→ **Task prompt**
Line by line, retype the data exactly as it is given.

[Given entries]

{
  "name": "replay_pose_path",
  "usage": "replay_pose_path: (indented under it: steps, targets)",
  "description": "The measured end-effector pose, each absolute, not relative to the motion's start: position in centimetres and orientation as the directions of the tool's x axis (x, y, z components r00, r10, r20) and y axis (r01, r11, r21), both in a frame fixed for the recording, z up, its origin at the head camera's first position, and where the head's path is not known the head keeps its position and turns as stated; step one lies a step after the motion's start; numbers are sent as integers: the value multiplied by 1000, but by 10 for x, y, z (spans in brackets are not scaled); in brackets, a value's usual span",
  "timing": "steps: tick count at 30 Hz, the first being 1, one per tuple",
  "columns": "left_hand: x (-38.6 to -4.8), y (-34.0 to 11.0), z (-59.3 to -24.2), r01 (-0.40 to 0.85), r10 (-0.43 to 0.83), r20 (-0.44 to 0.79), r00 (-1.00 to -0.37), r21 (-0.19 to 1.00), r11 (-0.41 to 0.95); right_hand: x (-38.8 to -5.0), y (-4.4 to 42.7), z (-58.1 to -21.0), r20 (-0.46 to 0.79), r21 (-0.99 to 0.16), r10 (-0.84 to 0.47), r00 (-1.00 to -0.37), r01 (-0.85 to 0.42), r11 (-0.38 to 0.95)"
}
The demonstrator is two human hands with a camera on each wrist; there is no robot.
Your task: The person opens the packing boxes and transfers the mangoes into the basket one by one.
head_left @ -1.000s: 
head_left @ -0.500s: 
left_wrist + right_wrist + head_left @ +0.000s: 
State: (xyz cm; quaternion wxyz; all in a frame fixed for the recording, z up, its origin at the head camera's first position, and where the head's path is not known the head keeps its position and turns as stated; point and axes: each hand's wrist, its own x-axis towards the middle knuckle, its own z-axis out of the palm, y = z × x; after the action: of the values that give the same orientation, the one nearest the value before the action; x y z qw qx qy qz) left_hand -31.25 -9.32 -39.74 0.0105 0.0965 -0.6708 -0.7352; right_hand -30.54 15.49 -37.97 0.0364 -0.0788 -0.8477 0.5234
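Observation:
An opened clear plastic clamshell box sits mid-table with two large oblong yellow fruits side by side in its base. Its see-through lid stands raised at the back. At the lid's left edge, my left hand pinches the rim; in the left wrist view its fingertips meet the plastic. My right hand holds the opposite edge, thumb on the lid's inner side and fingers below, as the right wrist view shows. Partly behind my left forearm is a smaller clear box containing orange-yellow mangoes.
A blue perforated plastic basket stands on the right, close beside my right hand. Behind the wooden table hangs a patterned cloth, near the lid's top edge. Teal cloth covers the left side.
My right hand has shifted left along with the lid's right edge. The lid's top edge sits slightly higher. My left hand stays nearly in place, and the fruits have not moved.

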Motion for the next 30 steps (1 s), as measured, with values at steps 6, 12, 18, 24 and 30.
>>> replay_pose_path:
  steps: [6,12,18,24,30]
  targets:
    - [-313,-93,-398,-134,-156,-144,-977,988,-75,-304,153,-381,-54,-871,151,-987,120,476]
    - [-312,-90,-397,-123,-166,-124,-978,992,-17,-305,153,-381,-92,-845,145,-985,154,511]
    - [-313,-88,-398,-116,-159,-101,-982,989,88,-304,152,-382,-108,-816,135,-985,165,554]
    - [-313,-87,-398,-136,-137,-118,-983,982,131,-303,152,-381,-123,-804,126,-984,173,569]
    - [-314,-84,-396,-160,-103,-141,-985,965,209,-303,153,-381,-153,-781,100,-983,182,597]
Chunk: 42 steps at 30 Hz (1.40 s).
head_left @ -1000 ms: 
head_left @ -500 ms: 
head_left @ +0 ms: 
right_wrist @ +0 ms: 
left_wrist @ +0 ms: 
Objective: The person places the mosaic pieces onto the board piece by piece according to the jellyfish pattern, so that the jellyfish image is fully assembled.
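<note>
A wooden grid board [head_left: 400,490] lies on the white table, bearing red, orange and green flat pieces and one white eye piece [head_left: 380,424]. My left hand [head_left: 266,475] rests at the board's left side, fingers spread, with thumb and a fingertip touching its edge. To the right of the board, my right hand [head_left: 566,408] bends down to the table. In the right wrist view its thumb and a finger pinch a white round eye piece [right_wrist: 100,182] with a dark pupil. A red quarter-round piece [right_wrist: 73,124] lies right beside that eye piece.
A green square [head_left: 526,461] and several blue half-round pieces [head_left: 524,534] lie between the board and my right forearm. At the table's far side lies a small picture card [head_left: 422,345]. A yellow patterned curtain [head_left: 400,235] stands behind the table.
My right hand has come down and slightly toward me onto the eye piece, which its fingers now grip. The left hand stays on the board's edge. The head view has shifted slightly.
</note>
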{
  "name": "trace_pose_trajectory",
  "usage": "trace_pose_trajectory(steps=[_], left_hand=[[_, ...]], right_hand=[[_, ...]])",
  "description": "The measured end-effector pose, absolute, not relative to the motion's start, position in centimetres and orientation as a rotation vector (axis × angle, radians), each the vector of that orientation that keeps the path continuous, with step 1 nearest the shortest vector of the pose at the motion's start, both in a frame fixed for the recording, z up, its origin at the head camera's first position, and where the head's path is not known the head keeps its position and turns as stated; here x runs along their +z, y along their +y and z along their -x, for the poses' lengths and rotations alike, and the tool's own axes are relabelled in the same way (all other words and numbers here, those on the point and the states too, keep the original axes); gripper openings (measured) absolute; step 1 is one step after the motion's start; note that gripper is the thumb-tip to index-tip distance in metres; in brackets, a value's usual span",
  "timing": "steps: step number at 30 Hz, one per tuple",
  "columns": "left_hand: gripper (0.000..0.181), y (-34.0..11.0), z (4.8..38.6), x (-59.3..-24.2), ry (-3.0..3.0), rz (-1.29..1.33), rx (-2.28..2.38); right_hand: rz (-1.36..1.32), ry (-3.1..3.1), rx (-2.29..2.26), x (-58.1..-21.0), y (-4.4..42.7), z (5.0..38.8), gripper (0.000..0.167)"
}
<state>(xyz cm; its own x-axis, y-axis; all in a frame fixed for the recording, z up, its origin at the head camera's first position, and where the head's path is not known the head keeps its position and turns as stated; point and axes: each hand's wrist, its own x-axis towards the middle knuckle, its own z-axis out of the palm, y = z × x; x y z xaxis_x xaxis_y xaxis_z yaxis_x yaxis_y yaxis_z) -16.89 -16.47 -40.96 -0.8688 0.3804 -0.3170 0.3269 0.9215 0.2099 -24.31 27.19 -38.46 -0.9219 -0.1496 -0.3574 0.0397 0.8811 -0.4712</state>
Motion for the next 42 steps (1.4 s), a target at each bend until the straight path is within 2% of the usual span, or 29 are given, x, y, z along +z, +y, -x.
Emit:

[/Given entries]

→ **Answer box**
{
  "name": "replay_pose_path",
  "usage": "replay_pose_path: (indented under it: steps, targets)",
  "description": "The measured end-effector pose, each absolute, not relative to the motion's start: position in centimetres and orientation as the directions of the tool's x axis (x, y, z components r00, r10, r20) and y axis (r01, r11, r21), both in a frame fixed for the recording, z up, its origin at the head camera's first position, and where the head's path is not known the head keeps its position and turns as stated; step one lies a step after the motion's start; numbers are sent as integers: the value multiplied by 1000, but by 10 for x, y, z (spans in brackets are not scaled); in brackets, a value's usual span",
  "timing": "steps: tick count at 30 Hz, the first being 1, one per tuple",
  "columns": "left_hand: x (-38.6 to -4.8), y (-34.0 to 11.0), z (-59.3 to -24.2), r01 (-0.40 to 0.85), r10 (-0.43 to 0.83), r20 (-0.44 to 0.79), r00 (-1.00 to -0.37), r21 (-0.19 to 1.00), r11 (-0.41 to 0.95); right_hand: x (-38.8 to -5.0), y (-4.4 to 42.7), z (-58.1 to -21.0), r20 (-0.46 to 0.79), r21 (-0.99 to 0.16), r10 (-0.84 to 0.47), r00 (-1.00 to -0.37), r01 (-0.85 to 0.42), r11 (-0.38 to 0.95)"
}
The demonstrator is two human hands with a camera on each wrist; there is no robot.
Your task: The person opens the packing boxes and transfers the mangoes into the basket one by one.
head_left @ -1.000s: 
head_left @ -0.500s: 
left_wrist + right_wrist + head_left @ +0.000s: 
State: (xyz cm; quaternion wxyz; all in a frame fixed for the recording, z up, its origin at the head camera's first position, and where the head's path is not known the head keeps its position and turns as stated; point and axes: each hand's wrist, its own x-axis towards the middle knuckle, its own z-axis out of the palm, y = z × x; after the action: of the values that give the same orientation, the one nearest the value before the action; x y z qw qx qy qz) left_hand -31.25 -9.32 -39.74 0.0105 0.0965 -0.6708 -0.7352; right_hand -30.54 15.49 -37.97 0.0364 -0.0788 -0.8477 0.5234
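Observation:
An opened clear plastic clamshell box sits mid-table with two large oblong yellow fruits side by side in its base. Its see-through lid stands raised at the back. At the lid's left edge, my left hand pinches the rim; in the left wrist view its fingertips meet the plastic. My right hand holds the opposite edge, thumb on the lid's inner side and fingers below, as the right wrist view shows. Partly behind my left forearm is a smaller clear box containing orange-yellow mangoes.
A blue perforated plastic basket stands on the right, close beside my right hand. Behind the wooden table hangs a patterned cloth, near the lid's top edge. Teal cloth covers the left side.
My right hand has shifted left along with the lid's right edge. The lid's top edge sits slightly higher. My left hand stays nearly in place, and the fruits have not moved.
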
Motion for the next 30 steps (1 s), as measured, with values at steps 6, 12, 18, 24 and 30.
>>> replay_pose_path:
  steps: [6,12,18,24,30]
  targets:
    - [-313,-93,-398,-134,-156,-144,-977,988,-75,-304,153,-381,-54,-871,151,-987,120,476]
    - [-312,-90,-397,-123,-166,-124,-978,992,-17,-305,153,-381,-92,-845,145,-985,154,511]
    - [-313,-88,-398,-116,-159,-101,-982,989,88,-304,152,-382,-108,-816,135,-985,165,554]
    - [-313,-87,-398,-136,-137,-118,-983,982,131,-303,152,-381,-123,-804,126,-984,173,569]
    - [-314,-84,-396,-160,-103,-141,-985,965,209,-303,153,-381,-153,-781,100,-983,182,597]
Chunk: 42 steps at 30 Hz (1.40 s).
head_left @ -1000 ms: 
head_left @ -500 ms: 
head_left @ +0 ms: 
right_wrist @ +0 ms: 
left_wrist @ +0 ms: 
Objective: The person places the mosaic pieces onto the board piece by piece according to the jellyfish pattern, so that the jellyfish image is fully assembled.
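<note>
A wooden grid board [head_left: 400,490] lies on the white table, bearing red, orange and green flat pieces and one white eye piece [head_left: 380,424]. My left hand [head_left: 266,475] rests at the board's left side, fingers spread, with thumb and a fingertip touching its edge. To the right of the board, my right hand [head_left: 566,408] bends down to the table. In the right wrist view its thumb and a finger pinch a white round eye piece [right_wrist: 100,182] with a dark pupil. A red quarter-round piece [right_wrist: 73,124] lies right beside that eye piece.
A green square [head_left: 526,461] and several blue half-round pieces [head_left: 524,534] lie between the board and my right forearm. At the table's far side lies a small picture card [head_left: 422,345]. A yellow patterned curtain [head_left: 400,235] stands behind the table.
My right hand has come down and slightly toward me onto the eye piece, which its fingers now grip. The left hand stays on the board's edge. The head view has shifted slightly.
</note>
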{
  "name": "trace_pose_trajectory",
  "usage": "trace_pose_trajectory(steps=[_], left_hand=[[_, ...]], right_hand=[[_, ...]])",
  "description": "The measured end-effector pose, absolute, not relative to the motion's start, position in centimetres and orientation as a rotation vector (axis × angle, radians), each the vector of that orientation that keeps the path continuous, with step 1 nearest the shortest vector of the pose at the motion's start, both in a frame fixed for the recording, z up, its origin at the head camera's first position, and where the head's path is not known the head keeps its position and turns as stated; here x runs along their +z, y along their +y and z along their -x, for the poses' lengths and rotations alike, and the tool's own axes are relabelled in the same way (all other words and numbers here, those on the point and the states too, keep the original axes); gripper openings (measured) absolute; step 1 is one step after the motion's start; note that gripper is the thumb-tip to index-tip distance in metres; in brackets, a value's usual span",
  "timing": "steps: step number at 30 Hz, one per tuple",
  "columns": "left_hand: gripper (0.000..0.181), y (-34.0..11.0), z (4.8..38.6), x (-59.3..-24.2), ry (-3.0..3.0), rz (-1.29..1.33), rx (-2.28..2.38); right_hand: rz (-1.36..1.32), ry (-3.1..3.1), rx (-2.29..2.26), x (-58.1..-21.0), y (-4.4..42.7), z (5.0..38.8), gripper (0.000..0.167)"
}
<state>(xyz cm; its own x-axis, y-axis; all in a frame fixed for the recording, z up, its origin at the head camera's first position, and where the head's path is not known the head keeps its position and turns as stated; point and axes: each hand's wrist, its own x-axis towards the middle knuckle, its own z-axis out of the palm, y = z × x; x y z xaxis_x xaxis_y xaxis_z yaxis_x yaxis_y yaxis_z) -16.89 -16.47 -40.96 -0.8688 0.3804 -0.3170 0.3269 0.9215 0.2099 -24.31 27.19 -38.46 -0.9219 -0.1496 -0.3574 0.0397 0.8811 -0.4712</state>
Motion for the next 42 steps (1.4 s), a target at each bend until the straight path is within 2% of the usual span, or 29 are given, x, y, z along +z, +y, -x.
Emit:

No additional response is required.